**PROBLEM REQUIREMENTS**: Copy each line from the listing below where the word "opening" shows up.

**DATASET SECTION**:
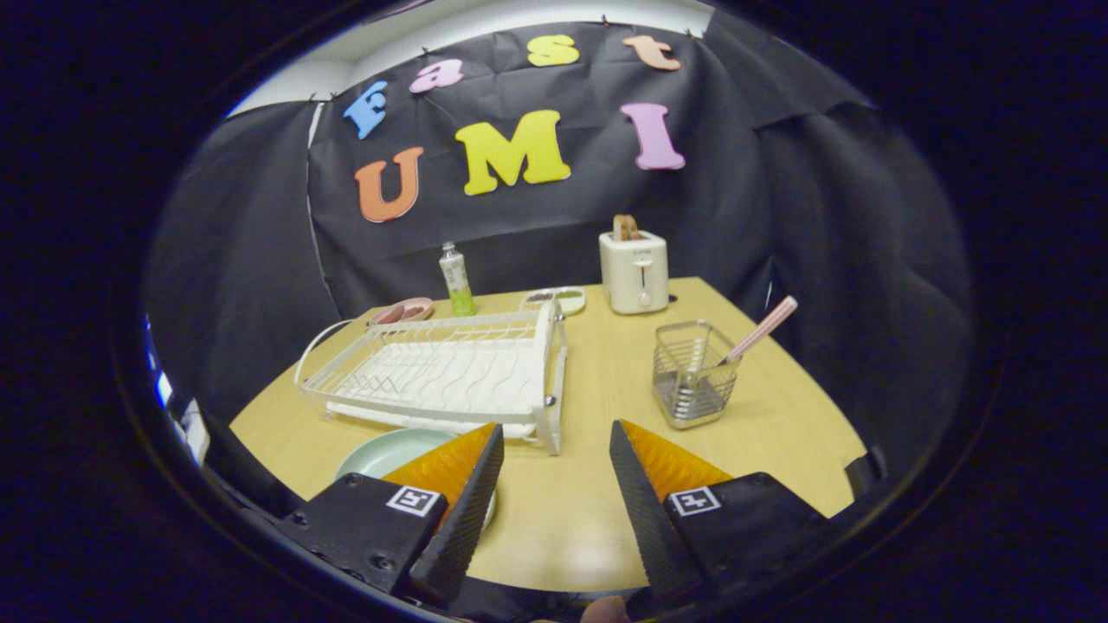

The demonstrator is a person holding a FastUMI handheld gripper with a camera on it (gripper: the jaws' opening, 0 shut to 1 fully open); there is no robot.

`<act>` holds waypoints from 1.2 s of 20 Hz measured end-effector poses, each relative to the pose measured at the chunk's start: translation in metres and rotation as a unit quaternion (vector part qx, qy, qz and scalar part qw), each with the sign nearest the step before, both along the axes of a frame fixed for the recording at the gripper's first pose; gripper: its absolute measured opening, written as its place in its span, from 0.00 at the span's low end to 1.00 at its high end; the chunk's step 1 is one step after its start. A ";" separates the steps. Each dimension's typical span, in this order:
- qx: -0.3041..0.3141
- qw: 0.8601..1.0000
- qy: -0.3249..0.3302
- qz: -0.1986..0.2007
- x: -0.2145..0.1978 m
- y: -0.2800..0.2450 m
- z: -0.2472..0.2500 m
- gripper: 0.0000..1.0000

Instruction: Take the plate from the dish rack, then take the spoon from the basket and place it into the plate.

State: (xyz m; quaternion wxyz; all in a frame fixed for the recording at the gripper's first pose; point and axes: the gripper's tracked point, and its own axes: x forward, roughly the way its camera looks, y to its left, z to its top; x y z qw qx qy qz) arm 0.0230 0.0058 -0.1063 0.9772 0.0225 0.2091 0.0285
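Wooden table [606,381] fronts black cloth wall [822,216]; hand-held gripper [556,454] open, seemingly empty.

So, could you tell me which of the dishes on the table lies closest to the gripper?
The pale green plate, lying in front of the dish rack, partly behind one finger of the open gripper. The pink dish and white dish sit beyond the rack, by the bottle.

The dish rack [450,372] is sitting at eleven o'clock from the open gripper [554,450], the plate [389,452] lying before it by the left finger. The basket [691,374], at one o'clock, is holding the spoon [762,329]; the toaster [634,270] is standing behind.
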 end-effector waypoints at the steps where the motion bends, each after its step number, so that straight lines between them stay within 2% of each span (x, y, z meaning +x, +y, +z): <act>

**ANSWER SPACE**:
The demonstrator is a person holding a FastUMI handheld gripper with a camera on it (gripper: the jaws' opening, 0 shut to 1 fully open); there is no robot.
`<act>` holds waypoints from 1.2 s of 20 Hz measured end-effector poses, each relative to the pose measured at the chunk's start: translation in metres and rotation as a unit quaternion (vector part qx, qy, qz and scalar part qw), each with the sign nearest the step before, both along the axes of a frame fixed for the recording at the gripper's first pose; gripper: its absolute measured opening, written as its place in its span, from 0.00 at the span's low end to 1.00 at its high end; the chunk's step 1 is one step after its start. A ";" separates the steps. Each dimension's typical span, in this order:

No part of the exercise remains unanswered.